> What needs to be done
Extract every line from the records below that contains the word "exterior".

> Record excerpts
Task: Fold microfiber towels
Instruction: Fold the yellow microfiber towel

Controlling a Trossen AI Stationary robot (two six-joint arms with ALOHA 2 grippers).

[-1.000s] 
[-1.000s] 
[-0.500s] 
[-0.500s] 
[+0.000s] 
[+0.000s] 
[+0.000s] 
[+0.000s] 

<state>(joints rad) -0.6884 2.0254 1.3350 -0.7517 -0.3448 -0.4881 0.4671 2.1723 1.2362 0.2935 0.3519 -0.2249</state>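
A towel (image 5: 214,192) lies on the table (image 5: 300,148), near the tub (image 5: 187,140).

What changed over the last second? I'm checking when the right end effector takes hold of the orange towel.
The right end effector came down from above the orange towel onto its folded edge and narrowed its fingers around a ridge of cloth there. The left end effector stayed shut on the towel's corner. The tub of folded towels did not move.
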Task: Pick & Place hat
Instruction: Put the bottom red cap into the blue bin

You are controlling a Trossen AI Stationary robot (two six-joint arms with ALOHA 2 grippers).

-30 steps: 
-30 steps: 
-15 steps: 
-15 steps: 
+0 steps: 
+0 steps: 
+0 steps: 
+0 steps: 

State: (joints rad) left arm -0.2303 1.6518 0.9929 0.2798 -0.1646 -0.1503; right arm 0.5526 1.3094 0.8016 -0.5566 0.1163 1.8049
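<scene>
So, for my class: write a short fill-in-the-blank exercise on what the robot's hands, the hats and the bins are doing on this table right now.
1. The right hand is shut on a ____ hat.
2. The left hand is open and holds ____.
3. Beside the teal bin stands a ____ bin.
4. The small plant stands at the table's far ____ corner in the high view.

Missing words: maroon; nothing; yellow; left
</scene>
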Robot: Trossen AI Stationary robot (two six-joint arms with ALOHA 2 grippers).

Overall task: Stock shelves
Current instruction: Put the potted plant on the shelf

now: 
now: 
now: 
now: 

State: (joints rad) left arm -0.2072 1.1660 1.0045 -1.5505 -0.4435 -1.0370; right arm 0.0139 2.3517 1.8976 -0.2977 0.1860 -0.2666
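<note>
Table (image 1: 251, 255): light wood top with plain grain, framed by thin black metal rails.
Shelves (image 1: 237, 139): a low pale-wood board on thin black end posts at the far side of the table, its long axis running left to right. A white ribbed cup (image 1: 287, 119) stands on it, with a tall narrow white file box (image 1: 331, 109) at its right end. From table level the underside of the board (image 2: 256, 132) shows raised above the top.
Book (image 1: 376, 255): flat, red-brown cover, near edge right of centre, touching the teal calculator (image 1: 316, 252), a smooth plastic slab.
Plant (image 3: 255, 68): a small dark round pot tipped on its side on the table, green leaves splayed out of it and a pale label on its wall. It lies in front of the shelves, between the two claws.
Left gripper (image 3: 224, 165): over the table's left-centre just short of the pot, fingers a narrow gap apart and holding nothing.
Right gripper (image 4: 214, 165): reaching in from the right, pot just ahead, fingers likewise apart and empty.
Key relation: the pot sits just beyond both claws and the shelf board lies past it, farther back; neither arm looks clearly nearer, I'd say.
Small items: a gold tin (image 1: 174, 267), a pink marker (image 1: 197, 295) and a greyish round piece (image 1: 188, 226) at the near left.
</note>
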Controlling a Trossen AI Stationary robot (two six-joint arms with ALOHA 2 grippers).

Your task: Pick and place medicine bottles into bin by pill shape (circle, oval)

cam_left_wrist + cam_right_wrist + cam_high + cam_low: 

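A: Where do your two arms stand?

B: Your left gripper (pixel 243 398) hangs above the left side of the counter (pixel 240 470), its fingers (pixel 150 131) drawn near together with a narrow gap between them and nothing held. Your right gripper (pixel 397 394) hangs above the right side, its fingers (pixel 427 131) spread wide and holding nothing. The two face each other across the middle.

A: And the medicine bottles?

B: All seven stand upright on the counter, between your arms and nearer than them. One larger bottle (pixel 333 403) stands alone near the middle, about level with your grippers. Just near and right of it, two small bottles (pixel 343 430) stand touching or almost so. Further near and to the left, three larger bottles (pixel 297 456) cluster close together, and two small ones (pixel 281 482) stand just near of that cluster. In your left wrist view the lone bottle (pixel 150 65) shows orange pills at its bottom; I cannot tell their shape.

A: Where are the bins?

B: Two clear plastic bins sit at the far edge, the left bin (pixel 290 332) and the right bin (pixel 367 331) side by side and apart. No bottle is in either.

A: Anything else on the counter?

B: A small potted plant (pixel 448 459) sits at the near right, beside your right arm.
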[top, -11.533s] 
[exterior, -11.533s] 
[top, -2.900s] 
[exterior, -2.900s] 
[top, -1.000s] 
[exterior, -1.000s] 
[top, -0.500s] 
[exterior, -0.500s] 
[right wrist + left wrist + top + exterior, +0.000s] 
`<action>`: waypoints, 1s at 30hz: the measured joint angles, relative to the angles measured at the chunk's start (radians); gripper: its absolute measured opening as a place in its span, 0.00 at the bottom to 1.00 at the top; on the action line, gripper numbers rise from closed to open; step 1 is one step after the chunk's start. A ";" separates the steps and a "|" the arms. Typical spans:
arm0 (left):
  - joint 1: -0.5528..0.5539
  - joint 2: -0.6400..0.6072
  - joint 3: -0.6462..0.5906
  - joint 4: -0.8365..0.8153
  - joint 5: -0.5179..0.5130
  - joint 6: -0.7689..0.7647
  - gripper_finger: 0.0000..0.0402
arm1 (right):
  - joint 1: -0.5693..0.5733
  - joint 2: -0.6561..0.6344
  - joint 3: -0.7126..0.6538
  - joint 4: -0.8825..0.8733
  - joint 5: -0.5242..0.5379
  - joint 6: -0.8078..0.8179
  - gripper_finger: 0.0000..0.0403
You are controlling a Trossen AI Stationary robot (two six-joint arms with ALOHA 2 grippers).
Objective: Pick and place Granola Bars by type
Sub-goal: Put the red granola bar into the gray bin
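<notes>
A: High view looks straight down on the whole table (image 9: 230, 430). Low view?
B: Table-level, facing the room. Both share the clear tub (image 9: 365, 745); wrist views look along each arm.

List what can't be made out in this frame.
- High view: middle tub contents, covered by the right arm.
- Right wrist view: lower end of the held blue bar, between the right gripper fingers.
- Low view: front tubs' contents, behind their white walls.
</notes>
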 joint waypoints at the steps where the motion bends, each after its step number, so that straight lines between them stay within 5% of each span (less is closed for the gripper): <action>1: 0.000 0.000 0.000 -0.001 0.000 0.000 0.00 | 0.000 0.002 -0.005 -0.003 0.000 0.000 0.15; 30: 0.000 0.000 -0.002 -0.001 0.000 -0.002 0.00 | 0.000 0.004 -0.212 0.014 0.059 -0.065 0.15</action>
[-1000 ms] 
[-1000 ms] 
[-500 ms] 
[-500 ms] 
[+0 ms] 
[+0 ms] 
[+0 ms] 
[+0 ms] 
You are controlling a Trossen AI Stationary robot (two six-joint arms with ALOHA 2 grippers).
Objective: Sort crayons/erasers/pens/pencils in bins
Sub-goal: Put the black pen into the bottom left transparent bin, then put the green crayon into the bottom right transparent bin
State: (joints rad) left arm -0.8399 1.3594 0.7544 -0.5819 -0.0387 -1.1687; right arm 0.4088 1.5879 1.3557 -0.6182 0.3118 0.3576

> Expected answer
[exterior, -11.533s] 
[exterior, -2.900s] 
[exterior, -1.000s] 
[exterior, -0.500s] 
[right wrist + left wrist + top + exterior, +0.000s] 

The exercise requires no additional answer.